[WORKING DATA]

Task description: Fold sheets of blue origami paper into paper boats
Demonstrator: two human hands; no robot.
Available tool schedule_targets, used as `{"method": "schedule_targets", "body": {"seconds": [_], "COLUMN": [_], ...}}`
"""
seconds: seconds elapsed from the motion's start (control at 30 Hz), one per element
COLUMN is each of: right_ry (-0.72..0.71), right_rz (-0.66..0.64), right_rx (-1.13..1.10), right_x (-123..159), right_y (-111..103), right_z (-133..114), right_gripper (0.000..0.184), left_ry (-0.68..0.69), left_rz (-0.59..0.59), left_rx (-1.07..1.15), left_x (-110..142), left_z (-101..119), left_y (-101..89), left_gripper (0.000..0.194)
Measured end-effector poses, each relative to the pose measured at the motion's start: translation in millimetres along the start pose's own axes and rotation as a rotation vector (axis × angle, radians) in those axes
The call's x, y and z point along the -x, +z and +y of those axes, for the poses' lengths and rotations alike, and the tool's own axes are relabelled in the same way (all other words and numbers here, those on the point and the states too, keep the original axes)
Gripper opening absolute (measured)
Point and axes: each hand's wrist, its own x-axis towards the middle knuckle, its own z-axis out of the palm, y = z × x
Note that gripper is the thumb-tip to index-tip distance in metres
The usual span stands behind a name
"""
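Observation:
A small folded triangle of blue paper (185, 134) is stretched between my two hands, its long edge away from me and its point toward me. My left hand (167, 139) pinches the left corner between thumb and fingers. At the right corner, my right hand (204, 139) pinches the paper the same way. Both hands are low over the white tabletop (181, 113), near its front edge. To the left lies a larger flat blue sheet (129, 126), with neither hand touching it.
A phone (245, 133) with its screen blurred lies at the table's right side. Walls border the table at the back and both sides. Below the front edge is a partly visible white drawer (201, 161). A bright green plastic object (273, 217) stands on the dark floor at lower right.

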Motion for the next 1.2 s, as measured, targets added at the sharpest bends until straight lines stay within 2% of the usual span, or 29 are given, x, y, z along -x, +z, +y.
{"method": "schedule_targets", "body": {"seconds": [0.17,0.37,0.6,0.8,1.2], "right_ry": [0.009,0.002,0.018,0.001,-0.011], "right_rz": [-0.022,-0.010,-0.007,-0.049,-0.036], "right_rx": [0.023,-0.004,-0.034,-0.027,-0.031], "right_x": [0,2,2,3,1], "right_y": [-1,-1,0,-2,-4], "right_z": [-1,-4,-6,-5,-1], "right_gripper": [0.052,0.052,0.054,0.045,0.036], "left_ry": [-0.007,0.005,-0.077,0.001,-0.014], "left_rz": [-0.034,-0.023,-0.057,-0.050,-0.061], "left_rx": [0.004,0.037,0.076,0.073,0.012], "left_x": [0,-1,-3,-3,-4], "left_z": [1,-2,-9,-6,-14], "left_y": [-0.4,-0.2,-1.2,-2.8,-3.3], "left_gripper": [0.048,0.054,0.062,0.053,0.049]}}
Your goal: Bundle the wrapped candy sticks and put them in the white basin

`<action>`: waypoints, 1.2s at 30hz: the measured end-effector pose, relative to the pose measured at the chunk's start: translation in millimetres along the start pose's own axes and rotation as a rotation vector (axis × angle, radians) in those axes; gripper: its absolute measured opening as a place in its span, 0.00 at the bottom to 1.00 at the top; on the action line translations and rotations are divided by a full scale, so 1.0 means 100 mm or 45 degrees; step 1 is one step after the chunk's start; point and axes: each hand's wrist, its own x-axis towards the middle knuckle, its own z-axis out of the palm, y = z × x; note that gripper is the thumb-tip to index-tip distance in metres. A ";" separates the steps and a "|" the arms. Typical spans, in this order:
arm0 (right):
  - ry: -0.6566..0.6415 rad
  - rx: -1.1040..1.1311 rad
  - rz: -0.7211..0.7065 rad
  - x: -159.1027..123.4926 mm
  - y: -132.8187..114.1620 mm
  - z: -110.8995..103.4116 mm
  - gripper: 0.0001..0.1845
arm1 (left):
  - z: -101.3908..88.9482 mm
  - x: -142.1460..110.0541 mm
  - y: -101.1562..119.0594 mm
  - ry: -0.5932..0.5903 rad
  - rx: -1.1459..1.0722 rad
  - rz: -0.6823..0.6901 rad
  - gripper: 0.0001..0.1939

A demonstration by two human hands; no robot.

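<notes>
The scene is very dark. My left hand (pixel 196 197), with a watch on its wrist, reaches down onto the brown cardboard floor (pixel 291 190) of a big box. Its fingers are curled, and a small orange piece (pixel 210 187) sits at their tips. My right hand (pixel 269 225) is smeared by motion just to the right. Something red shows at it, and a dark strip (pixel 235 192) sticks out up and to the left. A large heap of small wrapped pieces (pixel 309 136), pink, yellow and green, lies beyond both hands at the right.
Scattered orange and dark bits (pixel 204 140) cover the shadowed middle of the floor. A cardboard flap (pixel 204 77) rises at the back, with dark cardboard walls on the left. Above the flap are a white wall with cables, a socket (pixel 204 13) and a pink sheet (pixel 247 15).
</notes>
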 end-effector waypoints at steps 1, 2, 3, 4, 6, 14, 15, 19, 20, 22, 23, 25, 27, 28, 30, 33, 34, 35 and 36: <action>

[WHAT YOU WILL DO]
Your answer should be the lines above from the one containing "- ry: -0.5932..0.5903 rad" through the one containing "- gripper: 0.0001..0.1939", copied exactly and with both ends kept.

[TASK RESPONSE]
  - ry: -0.5932..0.5903 rad
  - rx: -1.1459..1.0722 rad
  - rz: -0.6823..0.6901 rad
  - gripper: 0.0001..0.1939

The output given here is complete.